When my wife decided she wanted a new clothesline this year, we thought we should buy the good-old, Aussie-invented Hills Hoist. Then we discovered that Hills Hoists are now Made in China. As they are made from galvanised steel, I suppose it made commercial sense for Hills to move production to where more than half of the world's steel is now produced.
Australia is the world's largest exporter of iron ore and coking coal - the two key ingredients that go into making steel. Yet we are now a net importer of steel, something that should be more widely acknowledged as a cause for national shame.
Modern times are known as the information age but it is steel that has unlocked the greatest economic advancement in history. Just 30 years ago, two of every three people in our region lived on less than US$1.90 per day. Today, less than 5 per cent of people live in such extreme poverty.
Such rapid economic advancement came about more because of a doubling of steel production than the invention of the mobile phone. China has grown its steel production by more than 20 times in a generation. Steel is what has built the tractors, highways, trains and apartment buildings that have allowed so many to escape from the crushing poverty of subsistence living.
China has become the dominant producer of steel because of enormous government assistance to its industry. The latest evidence, compiled by Dr Usha Hayley in 2014, showed that 80 per cent of China's steel industry profits came from government subsidies. Researchers do not have more accurate or recent data because the Chinese Communist Party still refuses to disclose the full amount of its subsidies, despite that being a condition of its joining the World Trade Organisation 20 years ago.

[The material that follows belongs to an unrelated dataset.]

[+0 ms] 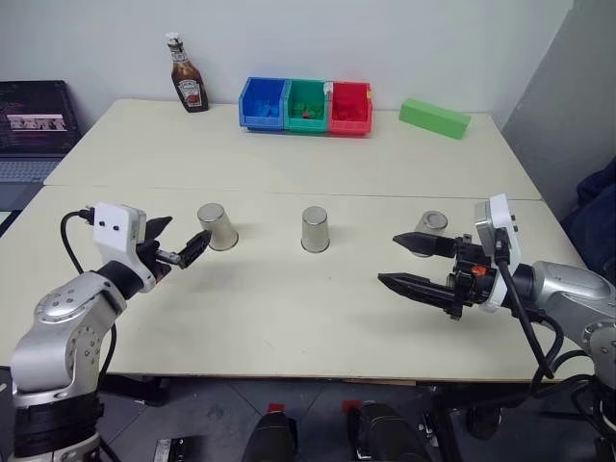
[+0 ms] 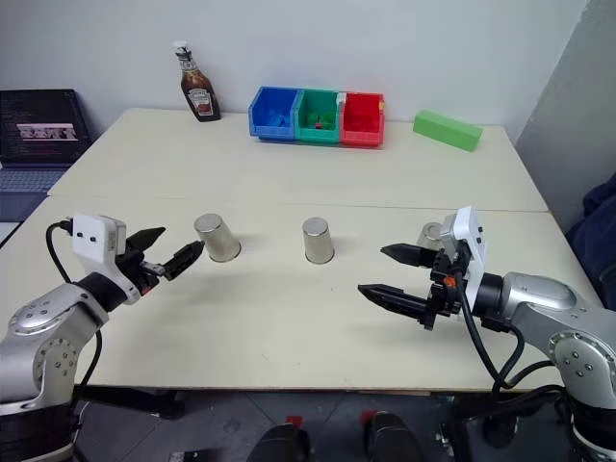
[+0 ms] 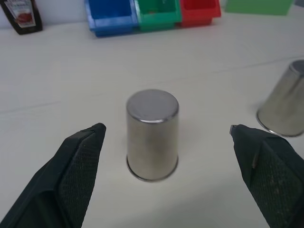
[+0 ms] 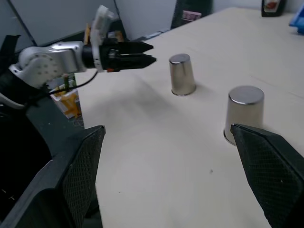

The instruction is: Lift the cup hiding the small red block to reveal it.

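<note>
Left gripper [image 1: 178, 245], fingers spread wide, faces the left steel cup [image 1: 218, 226] near the tabletop's [image 1: 289, 308] left edge; right gripper [image 1: 409, 262] gapes too, empty.

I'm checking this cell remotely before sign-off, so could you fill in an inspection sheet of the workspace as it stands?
Surface: pale table, a seam running across it.
Job's things: three silver cups upside down in a row, left, middle, right; red block not seen.
Clutter: ketchup bottle, blue bin, green bin, red bin, green block along the far edge.
Grippers: left gripper open, aimed at the left cup, not touching; right gripper open, near the right cup.
Cables: black cables on both wrists.
Surroundings: laptop at far left.
</note>
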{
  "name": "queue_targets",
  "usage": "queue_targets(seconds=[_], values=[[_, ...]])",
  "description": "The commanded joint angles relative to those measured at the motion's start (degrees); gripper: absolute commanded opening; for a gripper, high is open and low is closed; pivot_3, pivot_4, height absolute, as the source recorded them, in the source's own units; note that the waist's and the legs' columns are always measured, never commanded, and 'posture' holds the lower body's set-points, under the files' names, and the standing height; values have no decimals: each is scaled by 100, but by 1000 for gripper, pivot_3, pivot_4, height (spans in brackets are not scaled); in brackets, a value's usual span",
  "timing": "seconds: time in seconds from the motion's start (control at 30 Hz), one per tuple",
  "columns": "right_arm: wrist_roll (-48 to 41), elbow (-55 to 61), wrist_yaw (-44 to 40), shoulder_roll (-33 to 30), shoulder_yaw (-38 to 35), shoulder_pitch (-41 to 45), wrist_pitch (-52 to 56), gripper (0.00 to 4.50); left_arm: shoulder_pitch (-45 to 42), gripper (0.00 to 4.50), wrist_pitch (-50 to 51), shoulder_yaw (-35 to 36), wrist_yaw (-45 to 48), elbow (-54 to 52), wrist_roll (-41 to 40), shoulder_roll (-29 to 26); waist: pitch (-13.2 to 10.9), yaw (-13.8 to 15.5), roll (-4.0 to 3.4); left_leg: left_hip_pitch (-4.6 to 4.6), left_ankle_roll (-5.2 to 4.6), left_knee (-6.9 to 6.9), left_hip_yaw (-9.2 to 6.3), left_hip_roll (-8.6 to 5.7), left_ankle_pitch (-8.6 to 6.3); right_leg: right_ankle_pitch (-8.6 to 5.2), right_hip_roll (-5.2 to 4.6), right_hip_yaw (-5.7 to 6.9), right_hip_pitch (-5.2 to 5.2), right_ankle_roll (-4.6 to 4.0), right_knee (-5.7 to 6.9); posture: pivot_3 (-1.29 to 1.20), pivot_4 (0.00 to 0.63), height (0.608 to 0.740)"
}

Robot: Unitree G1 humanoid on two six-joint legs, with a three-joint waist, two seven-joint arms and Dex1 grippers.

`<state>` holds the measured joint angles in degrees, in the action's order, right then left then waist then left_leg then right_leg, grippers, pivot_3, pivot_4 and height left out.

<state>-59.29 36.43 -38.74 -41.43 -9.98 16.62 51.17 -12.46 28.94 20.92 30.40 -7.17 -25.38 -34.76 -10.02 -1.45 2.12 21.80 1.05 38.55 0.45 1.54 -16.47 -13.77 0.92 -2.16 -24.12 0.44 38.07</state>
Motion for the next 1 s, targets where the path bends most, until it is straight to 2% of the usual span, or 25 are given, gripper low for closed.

No matter how much government largesse it provides, however, China would not be able to produce over half of the world's steel if not for Australian iron ore. Australia exports almost 900 million tonnes of iron ore a year. The next biggest exporter is Brazil at around 350 million tonnes, and after that it is daylight, and then the Ukraine at just 45 million tonnes. China gets about 60 per cent of its iron ore needs from Australia.
Iron ore is the one product that China has not slapped tariffs or restrictions on in its increasing trade war with Australia because it can not easily replace our supply. China's trade action has already caused massive economic harm to our beef, barley, seafood and wine industries. To avoid further harm we need to make the Chinese Communist Party pay a price because that will be the only thing that will stop further trade restrictions.
We should apply a levy on exports of iron ore to China. The funds raised can be used to compensate the Australian industries harmed by China's actions. Our exports of iron ore to China amount to $85 billion a year. So even just a 1 per cent levy would raise over $800 million a year, more than enough to assist those industries harmed by China's unjustified trade actions.
We could then signal that every time China takes further action against Australian exporters, the levy would go up. We could signal that the levy would be removed if China ended its unjustified trade restrictions.
Some will argue that an iron ore export levy would cause China to look elsewhere for its iron ore needs and kill our iron ore golden goose. But China is doing that anyway with its development of the massive iron ore deposits in Guinea, and its faltering attempts to support the growth of the Brazilian iron ore industry.
We are better off encouraging a more stable and diverse spread of steel production across the world. We should work with like minded countries to increase the production of steel in non-Chinese countries so that the world does not just unduly rely on Chinese steel.
Such action has precedent. The European Union began its life as the European Coal and Steel Community which managed steel production levels across countries so as to reduce tensions. And, in the 1960s Japan agreed to limit exports of its government subsidised steel to the US so as to maintain balanced production between countries.
Such an agreement could also see Australia return to growing our own steel production. We were once a significant producer of steel making much more than just clotheslines. Everyone is in love with the idea of growing Australian manufacturing. We should start by adding value to our high quality natural resources like iron ore and coal creating thousands of Australian jobs. If we help other countries increase their steel production that would help the world reduce its dependence on a bullying and aggressive Chinese Communist Party.